National Prayer Breakfast pour être « plus petit », « plus intime » en retour à ses origines ; ‘la famille’ n’héberge plus
L’événement aura 2 conférenciers invités surprise, pas d’invités internationaux
Le petit déjeuner de prière national subira des changements cette année dans son format, y compris le ministère chrétien renommé n’étant plus en charge de l’observance annuelle et une liste de rafales beaucoup plus petite.
Une tradition annuelle qui remonte à 1953, le petit-déjeuner a lieu tous les premiers jeudis de février et comprend souvent des discours d’invités spéciaux et du président des États-Unis.
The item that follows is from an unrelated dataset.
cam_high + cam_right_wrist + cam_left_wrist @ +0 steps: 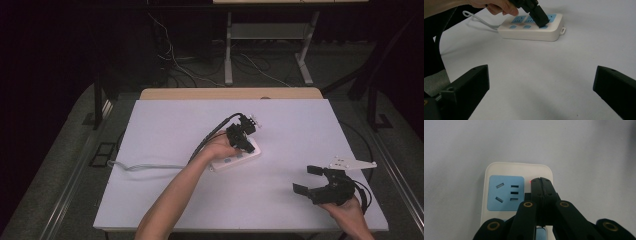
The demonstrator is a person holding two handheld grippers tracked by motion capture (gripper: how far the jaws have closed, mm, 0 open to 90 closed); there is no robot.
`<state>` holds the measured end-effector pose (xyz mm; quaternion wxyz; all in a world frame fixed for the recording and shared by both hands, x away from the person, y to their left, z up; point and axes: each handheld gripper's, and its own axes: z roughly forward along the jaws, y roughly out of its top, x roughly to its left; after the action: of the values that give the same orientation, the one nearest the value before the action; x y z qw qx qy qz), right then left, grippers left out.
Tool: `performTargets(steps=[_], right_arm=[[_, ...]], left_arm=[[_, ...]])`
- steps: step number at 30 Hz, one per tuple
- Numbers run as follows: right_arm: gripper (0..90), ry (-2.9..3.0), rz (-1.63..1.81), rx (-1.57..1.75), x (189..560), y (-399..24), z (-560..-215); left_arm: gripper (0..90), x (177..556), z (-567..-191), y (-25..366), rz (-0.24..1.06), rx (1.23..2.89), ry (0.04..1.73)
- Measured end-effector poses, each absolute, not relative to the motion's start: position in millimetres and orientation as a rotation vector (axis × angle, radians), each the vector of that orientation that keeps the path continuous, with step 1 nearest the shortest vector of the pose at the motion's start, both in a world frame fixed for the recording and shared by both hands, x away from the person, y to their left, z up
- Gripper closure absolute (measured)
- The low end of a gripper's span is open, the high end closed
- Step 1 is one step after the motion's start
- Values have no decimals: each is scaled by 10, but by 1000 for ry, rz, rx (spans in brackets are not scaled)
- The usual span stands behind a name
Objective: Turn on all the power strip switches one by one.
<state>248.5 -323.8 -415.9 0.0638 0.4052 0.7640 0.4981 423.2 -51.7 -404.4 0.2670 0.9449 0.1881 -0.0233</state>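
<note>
A white power strip [241, 158] with light-blue sockets lies near the middle of the white table [165, 125]. My left gripper [248, 147] points down onto it with its jaws shut and nothing between them. In the left gripper view the closed tips [540, 180] rest on the power strip [499, 170] beside a blue socket face, and a small red light [530, 181] glows at the tip. The right gripper view shows the left gripper [541, 24] touching a blue button near the end of the power strip [531, 34]. My right gripper [305, 179] stands open and empty at the table's front right, its jaws [541, 80] wide apart.
The strip's white cable [145, 166] runs left off the table edge. A wooden board [230, 93] lies along the table's far edge. Beyond the table are desk legs and loose cables [180, 65] on the floor.
</note>
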Motion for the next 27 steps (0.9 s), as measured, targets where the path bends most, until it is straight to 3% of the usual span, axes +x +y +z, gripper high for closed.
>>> performTargets(steps=[20,24,27], right_arm=[[4,2305,1506,1228,2489,-3242,-4166],[4,2303,1506,1231,2489,-3245,-4165],[4,2302,1506,1231,2487,-3244,-4165]], left_arm=[[892,4191,-3874,-379,-8,2457,523],[757,4151,-3770,-272,13,2400,512],[593,4126,-3698,-183,15,2372,533]])
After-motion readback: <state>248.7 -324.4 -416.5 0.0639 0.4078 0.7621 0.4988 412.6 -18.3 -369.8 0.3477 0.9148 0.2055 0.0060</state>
Une nouvelle organisation connue sous le nom de National Prayer Breakfast Foundation supervisera l’événement, les participants étant limités aux membres du Congrès, à l’administration Biden, à leurs familles et aux invités constituants.
L’événement de cette année se tiendra également dans une installation qui fait partie du complexe du Capitole à Washington, DC, plutôt que dans un hôtel, comme c’était la coutume ces dernières années.
Mark Pryor, ancien procureur général de l’Arkansas qui a siégé au Sénat américain de 2003 à 2015, est président du conseil d’administration de la nouvelle Fondation.
Dans une interview avec The Christian Post, Pryor a expliqué que les changements ont été apportés à la suite de « discussions en cours » à « la Chambre et au Sénat depuis plus de 10 ans ».
«Il y a eu des discussions sur la question de savoir si nous devrions prendre le petit-déjeuner de prière national et le mettre en place dans une entité à but unique. Avant cela, ce n’était jamais une entité », a-t-il déclaré. «Légalement, ce n’était pas une entité, ce n’était pas une société, ce n’était pas une organisation à but non lucratif, ce n’était pas une fondation, c’était – qu’est-ce que c’était? Ce n’était qu’un événement. »
« Le Congrès a décidé de créer une entité juridique qui organisera le petit-déjeuner de prière national et c’est donc vraiment l’origine de cela. »
Bien que les petits-déjeuners passés aient pu accueillir jusqu’à 3 500 invités, Pryor a noté que la fréquentation confirmée actuelle était d’environ 250, avec « des RSVP qui arrivent toujours », aucune personnalité internationale n’étant invitée.
Pryor a déclaré au CP que ce n’était « pas vraiment anti-international autant que » le reflet du désir du Congrès de « ramener le petit-déjeuner de prière national à ses origines ».
« De retour avec le président Eisenhower, il n’y avait vraiment que le président et que les membres du Congrès, de la Chambre et du Sénat. Et donc, c’est ce à quoi ils voulaient revenir », a expliqué Pryor.
Pryor a décrit le cadre prévu comme étant « plus petit », « plus intime », ceci « suivant les souhaits de la Chambre et du Sénat de le restaurer à ce qu’il était ».
Comme pour les petits déjeuners nationaux précédents, l’événement de la semaine prochaine sera toujours diffusé en direct en ligne et sur C-SPAN, avec deux conférenciers invités qui n’ont pas encore été annoncés et qui doivent faire des remarques.
Pryor était optimiste que l’événement sera toujours « un moment d’unité », ainsi que « d’impartialité politique », ajoutant que « ce pays a besoin de moments d’unité et j’espère que ce sera l’un d’entre eux ».
« Et donc, nous pensons que ça va être un très bel événement et nous pensons que ça va être significatif et nous espérons que des milliers voire des millions de personnes à travers le pays et dans le monde auront la chance de le regarder », a-t-il ajouté.
Initialement appelé Presidential Prayer Breakfast, le National Prayer Breakfast a été organisé pour la première fois en 1953 sous la présidence de Dwight Eisenhower, avec les encouragements du révérend Billy Graham.
Bien que l’événement n’ait jamais suscité de litige sérieux à son encontre, certains groupes de surveillance de l’église et de l’État ont exprimé leurs inquiétudes quant aux liens du gouvernement avec le rassemblement religieux.
Pendant des décennies, l’événement a été organisé par un groupe chrétien secret, parfois connu sous le nom de Fellowship ou the Family, qui avait été supervisé par l’évangéliste influent Doug Coe de 1969 jusqu’à sa mort en 2017.
En août 2019, la famille a fait l’objet d’une série documentaire Netflix, qui comprenait des interviews et des points de vue de partisans et de critiques du ministère de la région de DC.
Pour cette année, le groupe, qui s’appelle également la Fondation internationale, organisera sa propre célébration distincte, connue sous le nom de « The Gathering », qui comprendra plusieurs événements sur une période de deux jours.